There is much to be praised in this book. L.’s command of the material is impressive and his judgment is consistently sound. This does not pretend to be an innovative work, but it is also no mere compendium of information. L. needs repeatedly to reconstruct the workings of institutions from fragmentary testimony, and his comments are always worth attending to. The chapter on the senate is a case in point. In discussing senatorial debates, for instance, L. rightly points out that, despite formal procedures, there was room to maneuver and wide scope for interchange in the decision-making process (p. 77-78). The balance between strict order and variations in procedure reflects the fundamentally dual character of the senate: both a consilium of the magistrates and an autonomous body (p. 82). L. shrewdly recognizes that the discretion accorded to magistrates did not come at the expense of the senate but actually contributed to its authority (p. 87). He is equally enlightening on the magistrates. The principle of collegiality is less a form of constitutional check than an insurance policy against the death or disability of a magistrate (p. 100-101). The parcelling out of provinciae was more than an administrative convenience; it served to control aristocratic rivalry (p. 101).
The thorny question of the dictator’s authority receives a plausible explanation as a matter of casuistry, not defined by statute or explicit articulation, and shaped by debates in the later Republic (p. 112). The peculiar five year term of the censors is best understood not as consequence of curtailment but as growth from small beginnings (p. 117). And criminal prosecution by tribunes was a development encouraged by the aristocracy to entrust the invidious job of indicting prominent figures to representatives of the people (p. 122, 207). L. further reminds us that numerous prosecutions in the quaestiones perpetuae of the late Republic resulted in conviction, giving the lie to the common presumption that criminal justice in that period was ineffective (p. 161). He observes that the partisan battle in the elections of 50 was the exception in a system where personal connections and obligations were the norm (p. 172-173). He negotiates his way through the mine-field of debates on patronage by affirming the ties of clientage but showing that they became increasingly complicated and overlaid by a host of other ties and associations that both expanded and restricted the free choice of the electorate (p. 180-181). As for Polybius, L. nicely notices that his analysis of the constitution is presented less as an exposition of the parts than a description of how they are perceived by an observer, thus rendering him less vulnerable to challenge (p. 191). Finally, L.’s sensible discussion of the nature and authority of the aristocracy sees it as gradually opening to outsiders but only very slowly, and as maintaining the respect of the plebs even when their loyalties were divided among individual aristocrats (p. 198-199).
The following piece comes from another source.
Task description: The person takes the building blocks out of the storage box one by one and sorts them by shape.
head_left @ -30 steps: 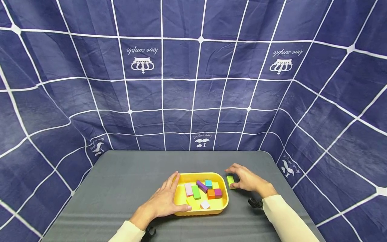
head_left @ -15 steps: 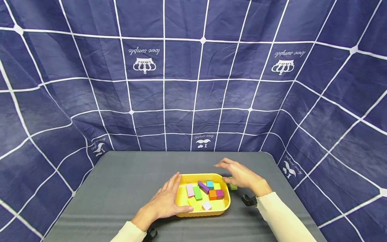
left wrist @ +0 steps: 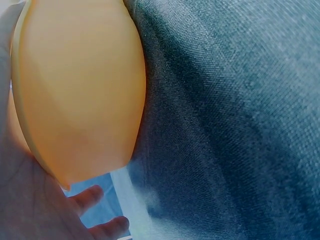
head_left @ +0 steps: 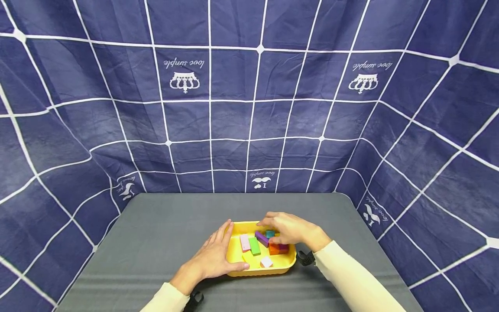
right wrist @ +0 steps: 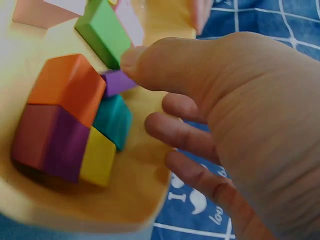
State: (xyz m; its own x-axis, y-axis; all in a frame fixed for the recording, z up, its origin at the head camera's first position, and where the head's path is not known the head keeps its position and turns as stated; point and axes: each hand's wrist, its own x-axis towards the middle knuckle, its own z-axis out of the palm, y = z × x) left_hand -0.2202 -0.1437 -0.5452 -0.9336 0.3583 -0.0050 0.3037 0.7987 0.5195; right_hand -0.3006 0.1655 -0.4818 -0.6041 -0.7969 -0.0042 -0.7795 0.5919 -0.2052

These virtues also prompt a complaint. L. does not render such judgments often enough. The presentation is rigorously empirical, and he allows himself little space for reflection. Numerous places exist where L. touches on matters that go to the heart of the Roman mentality but does not elaborate upon them. So, for example, he raises and then drops the question of whether the publication of statutes in a society that was largely illiterate had a more symbolic than practical purpose (p. 3). He acknowledges at the outset that mos played a critical role in the Roman conception of constitutional practice (p. 4-7), but almost never mentions it again. He correctly observes that Polybius’ theory of the constitution owes much to his contact with Roman conceptions — without defining those conceptions (p. 24-25). The very complexity and redundancy of the popular assemblies says something significant about the way in which Romans perceived their institutions. L. notices the fact but does not inquire into its meaning (p. 61). A similar issue arises with regard to the multiplication of magistracies. L. sees this as an increasing subjection of the citizenry to government yet refrains from any interpretation of that intriguing development (p. 95). He correctly notes that the absence of a public prosecutor in Rome reflects a commitment to private and personal pursuit of recompense and helps to explain a disinclination to codify criminal law. This is a revealing window on fundamental Roman attitudes that goes unexplored (p. 148-149). Current debates over the relationship between senatorial control and popular power are glanced at only briefly. L. has useful things to say about contiones as staged debates and the senate as a forum for brokering differences among aristocrats (p. 196-197), but these comments sorely lack elaboration. The shortcomings of Roman perceptions of their constitution emerge provocatively in the discussion of Cicero’s political treatises. But how are we to understand the failure of Cicero to take the unification of Italy and the growth of empire into account? And what does it mean to say that only an anachronistic vision could be made convincing (p. 232)? The reader regularly feels the need for more ruminations.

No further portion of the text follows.